In a setback for General Singh, the defence ministry last week rejected his statutory complaint to get his date of birth changed. The controversy arose in May 2006 when two different dates of birth were detected in the records of the Military Secretary’s branch (1950) and the Adjutant General’s branch (1951).
Former Punjab chief minister and state Congress president Captain (retd.) Amarinder Singh has batted for Gen Singh in a letter written to defence minister AK Antony on his decision to reject the army chief's contention that his date of birth is May 10, 1951 and requesting that the official records be reconciled.
Amarinder Singh, in his letter to Antony, said that he backed the army chief's fight for his honour and for upholding his integrity and that the controversy was affecting the morale of the 1.13-million strong army.
The former Punjab chief minister also reportedly attacked former army chief Gen Deepak Kapoor, saying politics played a large part in have this controversy brewing so that it benefits some individuals.
The discrepancy in Gen Singh’s date of birth in army records, he said, “seems to be part of some army headquarters politics geared to placing individuals in position to be future chiefs”, a reference to Lt. Gen Bikram Singh, the present Eastern Army Commander, who is touted to be the next chief based on his seniority when the present chief retires in May this year.
Asked about Amarinder Singh's letter to Antony, Congress spokesperson Manish Tewari said it was written by the former Punjab chief minister, a former army officer with own views on matters military, in his personal capacity.

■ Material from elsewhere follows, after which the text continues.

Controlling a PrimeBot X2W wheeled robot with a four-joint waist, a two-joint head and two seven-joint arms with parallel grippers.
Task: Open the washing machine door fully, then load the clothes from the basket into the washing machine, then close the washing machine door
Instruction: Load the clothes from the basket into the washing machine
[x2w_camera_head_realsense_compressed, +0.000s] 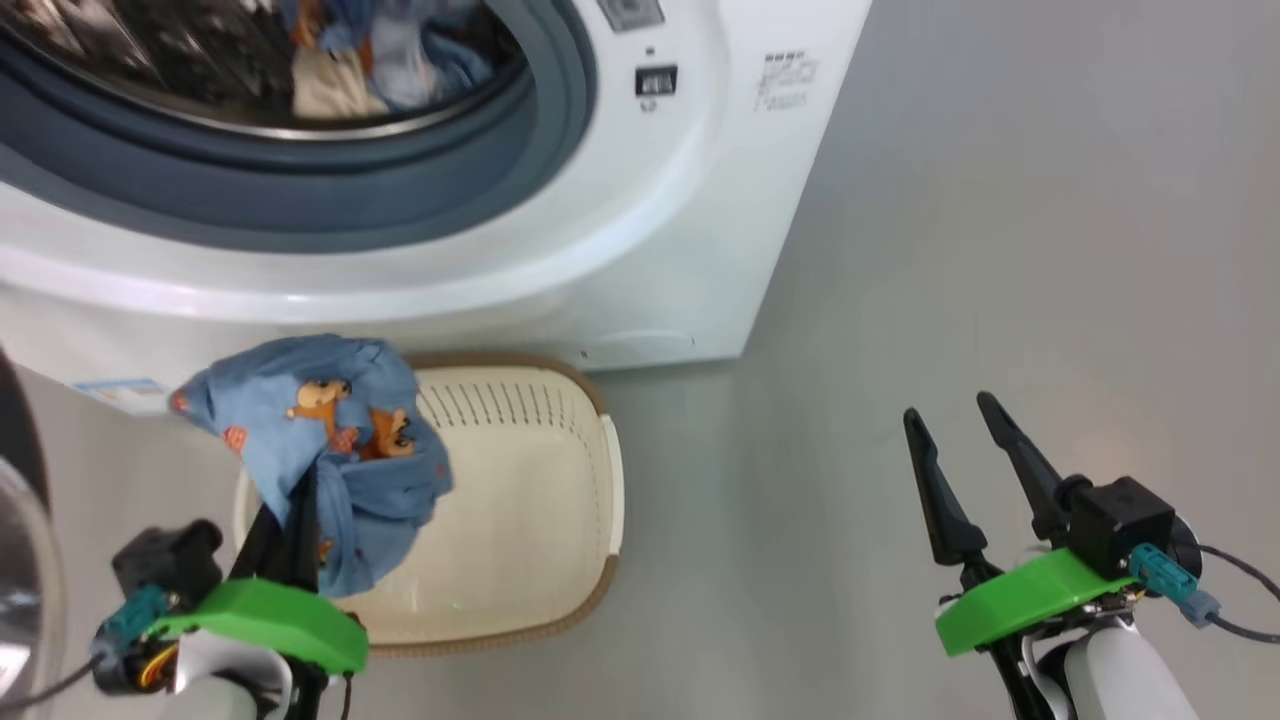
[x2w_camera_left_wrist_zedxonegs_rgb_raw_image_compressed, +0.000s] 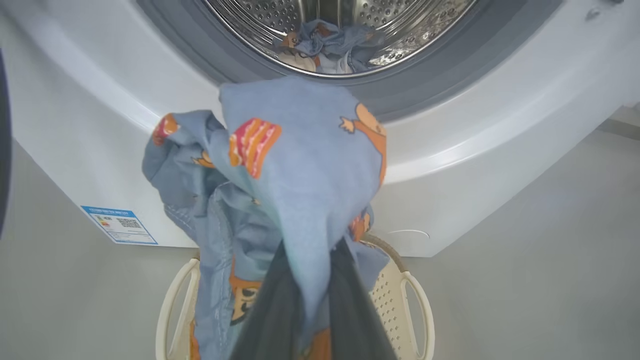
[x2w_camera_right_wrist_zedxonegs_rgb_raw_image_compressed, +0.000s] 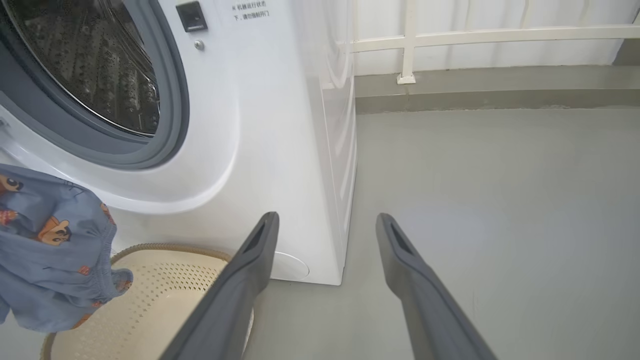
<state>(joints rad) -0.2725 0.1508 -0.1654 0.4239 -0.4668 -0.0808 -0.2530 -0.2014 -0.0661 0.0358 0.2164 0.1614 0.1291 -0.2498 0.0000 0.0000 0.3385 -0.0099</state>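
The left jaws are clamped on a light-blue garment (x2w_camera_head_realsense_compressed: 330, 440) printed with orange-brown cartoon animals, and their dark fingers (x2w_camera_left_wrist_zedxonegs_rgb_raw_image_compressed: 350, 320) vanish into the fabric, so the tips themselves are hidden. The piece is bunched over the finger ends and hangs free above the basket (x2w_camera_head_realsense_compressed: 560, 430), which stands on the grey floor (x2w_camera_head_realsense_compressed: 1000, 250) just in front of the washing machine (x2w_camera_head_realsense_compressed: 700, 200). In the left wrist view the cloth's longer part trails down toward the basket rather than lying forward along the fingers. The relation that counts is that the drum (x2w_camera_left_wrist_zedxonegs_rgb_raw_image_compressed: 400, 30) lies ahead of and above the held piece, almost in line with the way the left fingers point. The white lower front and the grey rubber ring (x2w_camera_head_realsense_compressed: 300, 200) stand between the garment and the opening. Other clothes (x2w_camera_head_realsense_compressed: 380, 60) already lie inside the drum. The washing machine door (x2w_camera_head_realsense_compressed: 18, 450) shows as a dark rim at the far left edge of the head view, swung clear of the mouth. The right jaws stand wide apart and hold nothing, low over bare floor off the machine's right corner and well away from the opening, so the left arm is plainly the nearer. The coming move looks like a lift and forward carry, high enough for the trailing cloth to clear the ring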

Tewari's comments come even as Amarinder Singh himself clarified that he had written the letter in his individual capacity.
The age row has its genesis in the two different sets of records maintained by two different branches of the army headquarters that deal with personnel matters.
While the Adjutant General's branch, which is the official record keepers dealing with pay and perks, has 1951 as the army chief's year of birth, the Military Secretary branch that handles postings and promotions has 1950 as his year of birth.
The issue first came up in 2006, when finance minister Pranab Mukherjee was the defence minister, even as the government was considering Gen Singh's name for promotion as a corps commander. Again, in 2008, when his name came up for promotion as army commander, the age issue once again reared its head.
On both occasions, the government maintained 1950 as the year of birth and accorded its approval for his promotion.
With these as the basis, Antony and the defence ministry has rejected a couple of times rejected Gen Singh's request for reconciling records to reflect 1951 as the year of birth.
As the army chief has now exhausted all options that are available for him to get his grievance redressed within the service, he has the option of either going to the Armed Forces Tribunal or the Supreme Court with his plea.